Qual a principal intenção com esta exposição e qual a sua importância?

Acho que não há um objetivo. Penso só no que esta exposição pode oferecer às pessoas e à cidade. Como um contributo, uma contemplação, mas também uma fonte de conhecimento. Há muita gente que foge porque tem medo, é um terreno desconhecido. À medida que trabalhei no projeto fui percebendo: “Ah! Há florestas marinhas aqui! Ah! Há espécies que existem aqui que não existem no Algarve ou nos Açores! Ah! Há fenómenos diferentes!”. Todas essas coisas começam a fazer sentido e são o motor dos trabalhos. Há uma motivação pessoal e há a vontade de dar a conhecer às pessoas coisas a que não estão habituadas. Tenho sempre isso bem presente na minha cabeça. Nunca faço nada sem ter a consciência que quero melhorar e elevar as pessoas.

E as peças? Que peças constituem esta exposição? 

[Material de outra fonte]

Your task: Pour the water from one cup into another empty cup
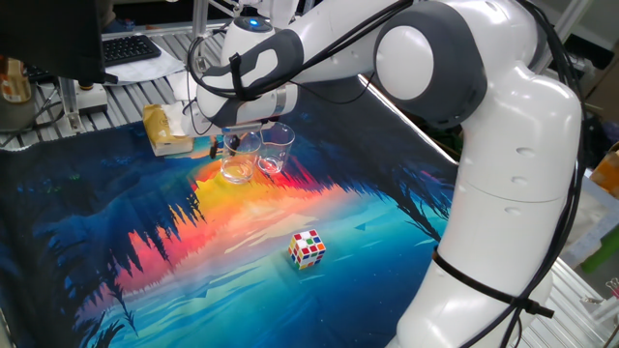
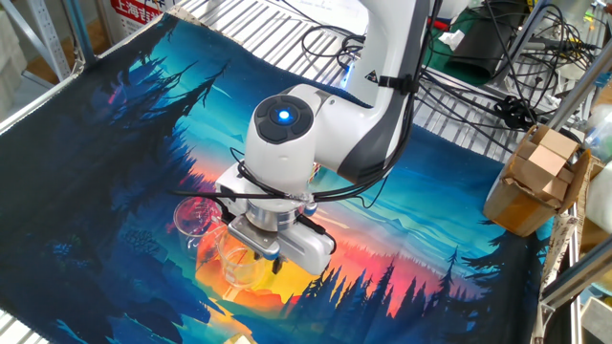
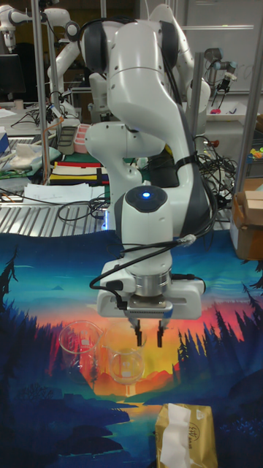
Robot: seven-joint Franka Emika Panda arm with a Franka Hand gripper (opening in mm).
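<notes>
Two clear glass cups stand upright side by side on the printed cloth. My gripper (image 3: 149, 338) hangs over the nearer cup (image 3: 126, 363), pointing straight down. Its fingertips sit at rim height and seem to straddle the cup's wall, with a narrow gap still showing between them. From the fixed views the same gripper (image 1: 229, 147) (image 2: 268, 260) covers part of that cup (image 1: 237, 170) (image 2: 237, 268). The second cup (image 1: 278, 150) (image 2: 194, 218) (image 3: 80, 338) stands close beside it, untouched. The water is too faint to place in either cup.
A Rubik's cube (image 1: 308, 247) lies on the cloth (image 1: 116, 242) nearer the arm's base. A tan tissue pack (image 1: 166, 130) (image 3: 186, 435) sits just beyond the cups. A cardboard box (image 2: 535, 177) and cables lie off the cloth's edge.
</notes>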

As pessoas podem ver pinturas que são feitas com 50 % de imaginação e 50% de realidade, quase como se fosse uma receita gastronómica. Além disso, podem ver esculturas que, por questões da própria materialidade da natureza das espécies, quis reproduzi-las. Há trabalhos com resina, com acrílico… Trabalhos que ficam. Uma mistura de materiais que criaram plasticamente os efeitos pretendidos. Há também algumas instalações e vai haver também atividades de exploração sobre esta exposição, o que me agrada imenso. As pessoas também podem ver alguns desenhos mais científicos, com escalas reais.

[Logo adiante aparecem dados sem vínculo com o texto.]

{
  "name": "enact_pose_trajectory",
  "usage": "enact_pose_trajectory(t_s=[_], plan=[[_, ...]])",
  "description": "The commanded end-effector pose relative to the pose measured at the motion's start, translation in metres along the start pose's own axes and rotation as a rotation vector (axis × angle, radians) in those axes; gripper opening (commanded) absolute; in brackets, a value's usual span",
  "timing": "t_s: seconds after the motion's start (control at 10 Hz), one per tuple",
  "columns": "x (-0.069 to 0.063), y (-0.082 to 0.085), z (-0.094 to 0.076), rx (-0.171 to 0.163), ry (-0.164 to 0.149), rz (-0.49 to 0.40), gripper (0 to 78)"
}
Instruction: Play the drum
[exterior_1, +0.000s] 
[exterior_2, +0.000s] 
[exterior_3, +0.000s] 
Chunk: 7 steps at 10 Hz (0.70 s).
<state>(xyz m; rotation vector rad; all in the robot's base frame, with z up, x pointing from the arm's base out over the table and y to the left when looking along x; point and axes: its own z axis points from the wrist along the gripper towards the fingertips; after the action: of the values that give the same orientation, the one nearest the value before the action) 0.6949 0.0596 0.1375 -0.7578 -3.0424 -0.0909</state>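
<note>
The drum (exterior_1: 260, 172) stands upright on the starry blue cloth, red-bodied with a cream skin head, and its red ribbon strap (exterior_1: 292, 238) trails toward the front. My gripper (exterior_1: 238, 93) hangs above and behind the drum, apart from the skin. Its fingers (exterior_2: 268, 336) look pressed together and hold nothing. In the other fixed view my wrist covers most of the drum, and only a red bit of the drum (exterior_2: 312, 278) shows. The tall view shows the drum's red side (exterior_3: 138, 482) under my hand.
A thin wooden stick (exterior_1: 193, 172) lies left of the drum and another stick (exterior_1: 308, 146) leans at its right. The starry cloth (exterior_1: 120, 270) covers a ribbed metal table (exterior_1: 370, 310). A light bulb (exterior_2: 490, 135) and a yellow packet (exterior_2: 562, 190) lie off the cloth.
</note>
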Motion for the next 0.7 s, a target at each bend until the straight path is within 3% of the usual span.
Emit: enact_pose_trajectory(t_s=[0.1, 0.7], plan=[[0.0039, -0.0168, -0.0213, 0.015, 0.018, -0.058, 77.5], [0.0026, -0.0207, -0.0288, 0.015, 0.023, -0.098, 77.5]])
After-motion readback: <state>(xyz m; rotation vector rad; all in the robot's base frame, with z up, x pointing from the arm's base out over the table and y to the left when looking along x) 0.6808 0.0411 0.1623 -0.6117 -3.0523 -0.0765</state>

Acredito que o seu trabalho também se destaque pelas cores que utiliza. Qual o papel que estas desempenham?

Claro! São cores que à partida não se veem mas que existem! Microscopicamente elas estão lá. Fizemos “zoom” a determinadas espécies marinhas e elas têm uns amarelos espetaculares… Eu tento dar essa visão microscópica dos habitats dessas espécies animais e vegetais. Não quero perder esse lado estético. A cor interessa, a vibração estética. Quero sempre oferecer uma experiência sensorial aos visitantes.